Data for this exercise:
◆ ◆ ◆ ◆ ◆
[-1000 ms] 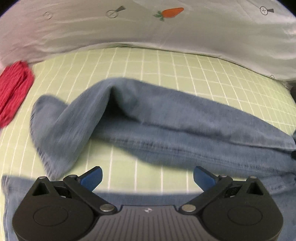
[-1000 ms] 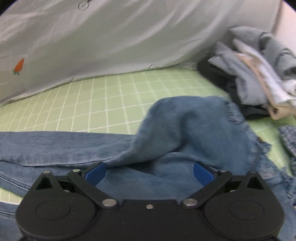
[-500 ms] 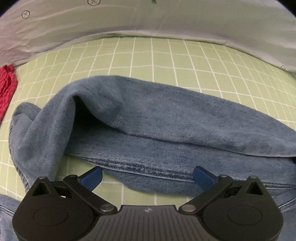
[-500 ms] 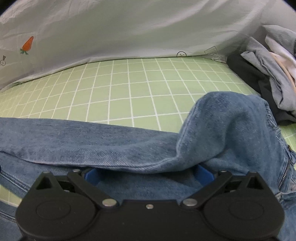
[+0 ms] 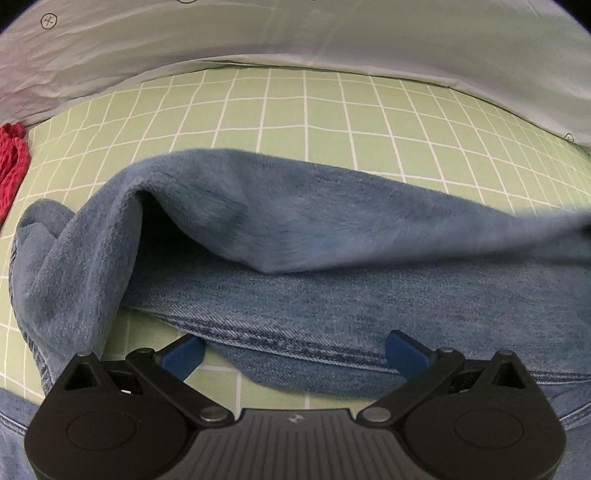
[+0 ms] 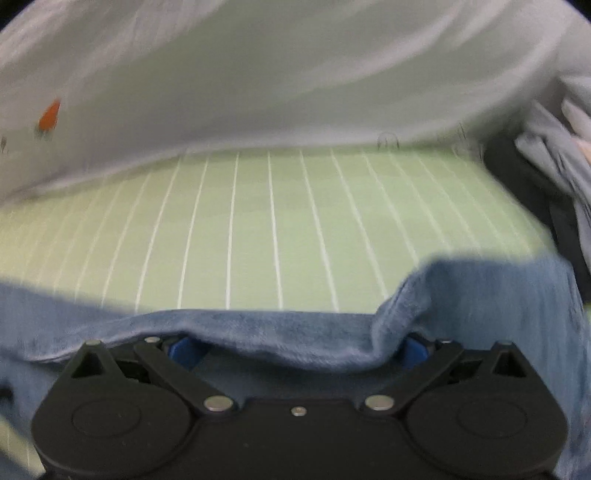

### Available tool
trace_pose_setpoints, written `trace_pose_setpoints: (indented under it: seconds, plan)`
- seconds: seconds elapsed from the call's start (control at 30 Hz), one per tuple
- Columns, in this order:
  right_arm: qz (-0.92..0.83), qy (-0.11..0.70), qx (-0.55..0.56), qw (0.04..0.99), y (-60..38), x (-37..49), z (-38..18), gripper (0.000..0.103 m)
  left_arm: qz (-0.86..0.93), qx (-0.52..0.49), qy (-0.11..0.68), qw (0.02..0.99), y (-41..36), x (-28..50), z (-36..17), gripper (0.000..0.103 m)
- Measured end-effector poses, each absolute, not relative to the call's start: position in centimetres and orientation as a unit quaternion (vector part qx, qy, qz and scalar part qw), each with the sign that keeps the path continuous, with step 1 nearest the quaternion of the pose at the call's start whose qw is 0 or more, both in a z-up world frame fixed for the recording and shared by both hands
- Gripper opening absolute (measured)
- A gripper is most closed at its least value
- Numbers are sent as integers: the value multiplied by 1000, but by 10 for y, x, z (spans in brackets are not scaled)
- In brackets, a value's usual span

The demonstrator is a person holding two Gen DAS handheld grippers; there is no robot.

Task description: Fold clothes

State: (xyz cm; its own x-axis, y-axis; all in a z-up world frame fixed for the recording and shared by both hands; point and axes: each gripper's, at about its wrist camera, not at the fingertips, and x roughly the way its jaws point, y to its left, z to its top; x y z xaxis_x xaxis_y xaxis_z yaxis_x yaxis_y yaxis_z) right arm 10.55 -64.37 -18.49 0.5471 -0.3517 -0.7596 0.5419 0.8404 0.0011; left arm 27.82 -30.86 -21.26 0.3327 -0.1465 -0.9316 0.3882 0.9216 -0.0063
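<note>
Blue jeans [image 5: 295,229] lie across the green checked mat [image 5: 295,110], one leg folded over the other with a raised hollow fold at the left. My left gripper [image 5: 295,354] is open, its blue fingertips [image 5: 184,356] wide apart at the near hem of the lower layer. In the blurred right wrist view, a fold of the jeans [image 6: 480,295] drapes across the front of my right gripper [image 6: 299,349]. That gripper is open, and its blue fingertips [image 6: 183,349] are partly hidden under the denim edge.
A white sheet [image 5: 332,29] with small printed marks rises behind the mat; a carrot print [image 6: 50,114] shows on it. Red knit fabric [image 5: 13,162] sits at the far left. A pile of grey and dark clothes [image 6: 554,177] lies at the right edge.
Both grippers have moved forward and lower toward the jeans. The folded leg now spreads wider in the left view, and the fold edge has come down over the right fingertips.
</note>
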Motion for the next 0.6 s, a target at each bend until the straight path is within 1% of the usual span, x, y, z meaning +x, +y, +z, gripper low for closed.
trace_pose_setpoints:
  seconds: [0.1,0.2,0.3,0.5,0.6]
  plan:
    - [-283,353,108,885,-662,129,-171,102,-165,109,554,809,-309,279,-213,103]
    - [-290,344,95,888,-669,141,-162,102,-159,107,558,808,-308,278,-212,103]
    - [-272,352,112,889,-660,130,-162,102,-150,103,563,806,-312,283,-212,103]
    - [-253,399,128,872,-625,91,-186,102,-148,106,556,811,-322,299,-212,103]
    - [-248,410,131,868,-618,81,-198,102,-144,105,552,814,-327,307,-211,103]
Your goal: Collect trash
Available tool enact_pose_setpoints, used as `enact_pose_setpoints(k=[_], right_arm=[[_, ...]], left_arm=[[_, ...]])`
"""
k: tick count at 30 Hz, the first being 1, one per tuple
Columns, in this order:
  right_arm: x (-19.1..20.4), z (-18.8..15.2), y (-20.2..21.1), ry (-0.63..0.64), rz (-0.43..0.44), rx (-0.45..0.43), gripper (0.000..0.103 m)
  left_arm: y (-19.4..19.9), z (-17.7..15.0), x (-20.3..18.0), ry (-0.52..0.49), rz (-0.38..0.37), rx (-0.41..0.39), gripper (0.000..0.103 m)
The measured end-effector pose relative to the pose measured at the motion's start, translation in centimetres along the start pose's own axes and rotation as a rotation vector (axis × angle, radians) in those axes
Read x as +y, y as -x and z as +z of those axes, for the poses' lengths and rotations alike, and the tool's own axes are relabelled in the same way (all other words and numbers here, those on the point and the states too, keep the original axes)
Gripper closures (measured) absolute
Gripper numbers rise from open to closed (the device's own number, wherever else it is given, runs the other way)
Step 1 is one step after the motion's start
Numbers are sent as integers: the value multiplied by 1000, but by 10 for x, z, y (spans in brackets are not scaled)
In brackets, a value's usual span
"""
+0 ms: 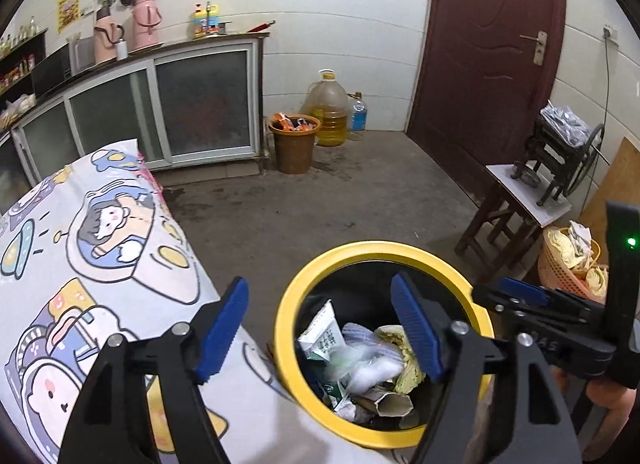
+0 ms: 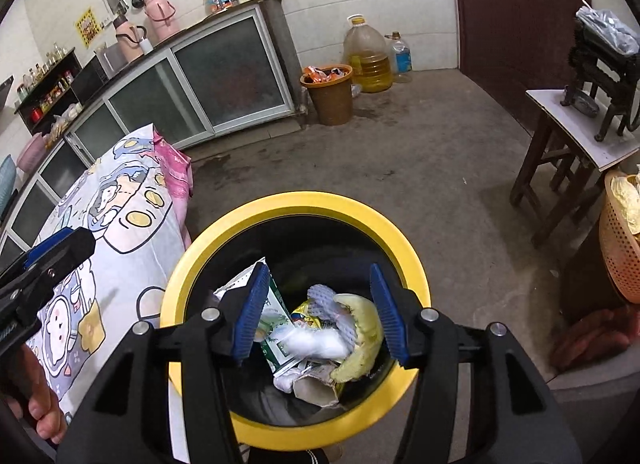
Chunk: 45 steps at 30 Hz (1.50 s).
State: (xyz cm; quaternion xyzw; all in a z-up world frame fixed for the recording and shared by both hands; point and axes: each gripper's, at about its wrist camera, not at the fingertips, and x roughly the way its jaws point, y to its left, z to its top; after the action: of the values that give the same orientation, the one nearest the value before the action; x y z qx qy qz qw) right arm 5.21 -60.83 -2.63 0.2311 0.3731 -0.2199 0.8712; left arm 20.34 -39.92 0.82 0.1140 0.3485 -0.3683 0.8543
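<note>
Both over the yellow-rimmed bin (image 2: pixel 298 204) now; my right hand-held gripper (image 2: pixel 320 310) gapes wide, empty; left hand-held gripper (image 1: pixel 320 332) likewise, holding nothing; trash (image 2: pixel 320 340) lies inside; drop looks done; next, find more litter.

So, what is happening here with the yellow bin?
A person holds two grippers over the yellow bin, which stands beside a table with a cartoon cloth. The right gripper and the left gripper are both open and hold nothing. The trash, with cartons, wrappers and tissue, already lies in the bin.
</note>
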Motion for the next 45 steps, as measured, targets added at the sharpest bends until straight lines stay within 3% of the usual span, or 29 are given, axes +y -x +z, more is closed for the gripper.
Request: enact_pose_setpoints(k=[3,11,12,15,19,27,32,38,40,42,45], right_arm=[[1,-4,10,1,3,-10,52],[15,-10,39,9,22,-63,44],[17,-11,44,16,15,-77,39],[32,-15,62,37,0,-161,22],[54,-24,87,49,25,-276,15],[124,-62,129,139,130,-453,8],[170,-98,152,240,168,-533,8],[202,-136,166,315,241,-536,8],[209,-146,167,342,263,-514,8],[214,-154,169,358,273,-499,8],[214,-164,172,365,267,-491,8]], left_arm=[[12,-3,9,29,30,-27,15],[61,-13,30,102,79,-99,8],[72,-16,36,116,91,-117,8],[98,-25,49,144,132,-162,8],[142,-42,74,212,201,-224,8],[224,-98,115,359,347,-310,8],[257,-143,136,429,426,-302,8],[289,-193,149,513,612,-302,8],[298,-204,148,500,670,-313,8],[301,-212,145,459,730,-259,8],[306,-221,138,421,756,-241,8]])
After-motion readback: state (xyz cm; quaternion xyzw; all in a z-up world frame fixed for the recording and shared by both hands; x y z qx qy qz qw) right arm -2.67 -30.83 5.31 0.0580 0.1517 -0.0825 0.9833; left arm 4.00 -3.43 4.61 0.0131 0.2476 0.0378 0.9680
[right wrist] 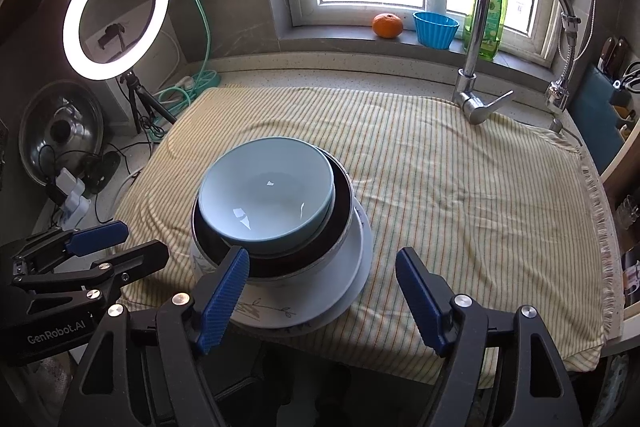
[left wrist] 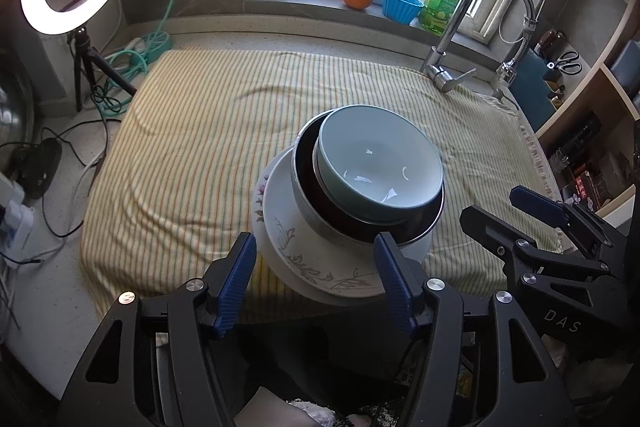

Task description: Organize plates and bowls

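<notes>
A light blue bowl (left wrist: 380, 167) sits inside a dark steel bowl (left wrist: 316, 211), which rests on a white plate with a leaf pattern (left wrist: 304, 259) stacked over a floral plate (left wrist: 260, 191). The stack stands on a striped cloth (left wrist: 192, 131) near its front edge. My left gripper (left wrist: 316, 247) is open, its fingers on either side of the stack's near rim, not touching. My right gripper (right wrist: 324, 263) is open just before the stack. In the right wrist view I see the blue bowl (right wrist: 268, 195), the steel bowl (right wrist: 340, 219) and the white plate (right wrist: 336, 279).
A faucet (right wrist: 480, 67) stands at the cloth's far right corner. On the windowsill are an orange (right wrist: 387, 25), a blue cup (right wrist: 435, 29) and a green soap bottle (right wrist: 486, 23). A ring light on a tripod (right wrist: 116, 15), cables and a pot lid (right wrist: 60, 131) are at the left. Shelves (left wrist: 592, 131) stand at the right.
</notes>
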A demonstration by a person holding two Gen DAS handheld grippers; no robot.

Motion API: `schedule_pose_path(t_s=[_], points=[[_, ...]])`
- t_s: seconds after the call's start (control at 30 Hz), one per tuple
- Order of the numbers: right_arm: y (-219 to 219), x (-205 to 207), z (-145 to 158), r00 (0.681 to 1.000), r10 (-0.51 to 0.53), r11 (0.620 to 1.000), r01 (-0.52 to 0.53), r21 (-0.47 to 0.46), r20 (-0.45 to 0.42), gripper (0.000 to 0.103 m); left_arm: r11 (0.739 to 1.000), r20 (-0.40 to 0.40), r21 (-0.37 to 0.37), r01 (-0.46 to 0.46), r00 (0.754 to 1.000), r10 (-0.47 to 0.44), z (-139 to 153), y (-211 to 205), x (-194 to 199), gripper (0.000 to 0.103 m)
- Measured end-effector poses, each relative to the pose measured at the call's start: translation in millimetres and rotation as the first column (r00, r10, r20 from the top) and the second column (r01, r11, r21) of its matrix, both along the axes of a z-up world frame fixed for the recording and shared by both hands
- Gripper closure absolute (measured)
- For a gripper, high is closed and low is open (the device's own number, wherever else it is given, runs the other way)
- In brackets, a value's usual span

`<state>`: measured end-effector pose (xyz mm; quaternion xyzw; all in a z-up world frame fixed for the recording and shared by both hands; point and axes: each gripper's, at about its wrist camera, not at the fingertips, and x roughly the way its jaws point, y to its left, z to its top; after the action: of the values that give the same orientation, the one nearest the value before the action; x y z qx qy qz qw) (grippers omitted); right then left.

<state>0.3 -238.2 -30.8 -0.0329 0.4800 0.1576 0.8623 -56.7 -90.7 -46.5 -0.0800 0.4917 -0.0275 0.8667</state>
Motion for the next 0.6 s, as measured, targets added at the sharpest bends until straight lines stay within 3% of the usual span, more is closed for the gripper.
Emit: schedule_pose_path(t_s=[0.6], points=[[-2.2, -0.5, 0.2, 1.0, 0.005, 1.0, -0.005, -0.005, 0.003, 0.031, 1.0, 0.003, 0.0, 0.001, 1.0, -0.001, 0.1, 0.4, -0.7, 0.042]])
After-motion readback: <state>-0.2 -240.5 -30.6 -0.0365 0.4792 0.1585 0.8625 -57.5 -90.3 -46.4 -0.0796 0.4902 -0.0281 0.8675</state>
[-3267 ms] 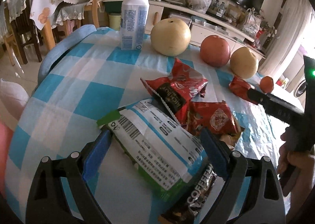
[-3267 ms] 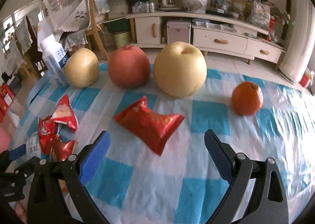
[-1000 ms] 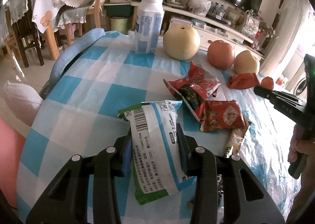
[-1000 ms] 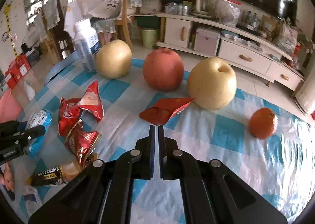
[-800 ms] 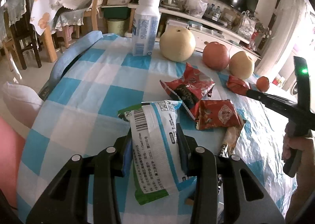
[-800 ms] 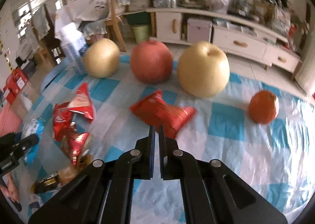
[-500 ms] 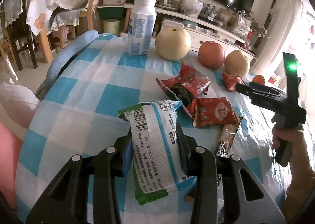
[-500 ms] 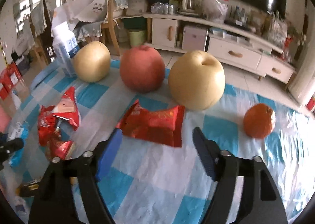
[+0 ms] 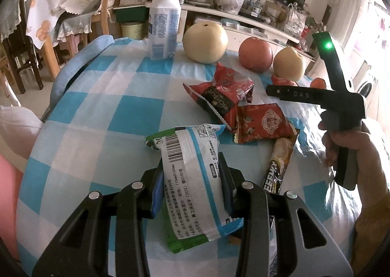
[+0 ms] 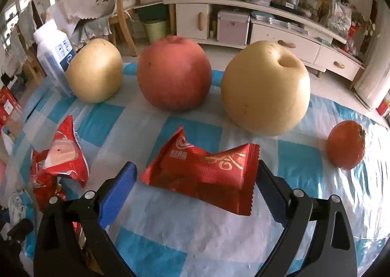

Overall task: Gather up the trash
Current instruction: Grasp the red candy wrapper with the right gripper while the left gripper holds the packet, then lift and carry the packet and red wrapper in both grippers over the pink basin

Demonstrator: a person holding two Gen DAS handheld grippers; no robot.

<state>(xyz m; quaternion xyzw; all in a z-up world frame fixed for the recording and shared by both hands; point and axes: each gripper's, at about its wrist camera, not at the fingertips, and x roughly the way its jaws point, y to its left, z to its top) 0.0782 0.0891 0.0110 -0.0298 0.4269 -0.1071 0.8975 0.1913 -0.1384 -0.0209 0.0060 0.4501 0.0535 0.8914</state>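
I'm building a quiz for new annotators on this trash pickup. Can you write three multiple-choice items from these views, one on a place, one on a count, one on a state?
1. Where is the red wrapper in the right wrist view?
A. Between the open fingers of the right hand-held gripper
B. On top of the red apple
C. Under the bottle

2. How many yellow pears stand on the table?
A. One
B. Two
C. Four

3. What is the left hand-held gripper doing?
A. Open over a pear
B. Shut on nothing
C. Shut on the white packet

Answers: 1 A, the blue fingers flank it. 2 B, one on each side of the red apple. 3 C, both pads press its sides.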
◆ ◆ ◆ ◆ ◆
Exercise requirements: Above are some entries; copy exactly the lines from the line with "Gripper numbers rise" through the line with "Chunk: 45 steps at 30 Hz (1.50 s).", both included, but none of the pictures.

Answer area:
Gripper numbers rise from open to closed (the device's own number, wherever else it is given, runs the other way)
Step 1 is one step after the motion's start
Numbers are sent as integers: the value multiplied by 1000, but by 10 for x, z, y (spans in brackets are not scaled)
In brackets, a value's usual span
"""
+0 ms: 
+0 ms: 
Chunk: 45 steps at 30 Hz (1.50 s).

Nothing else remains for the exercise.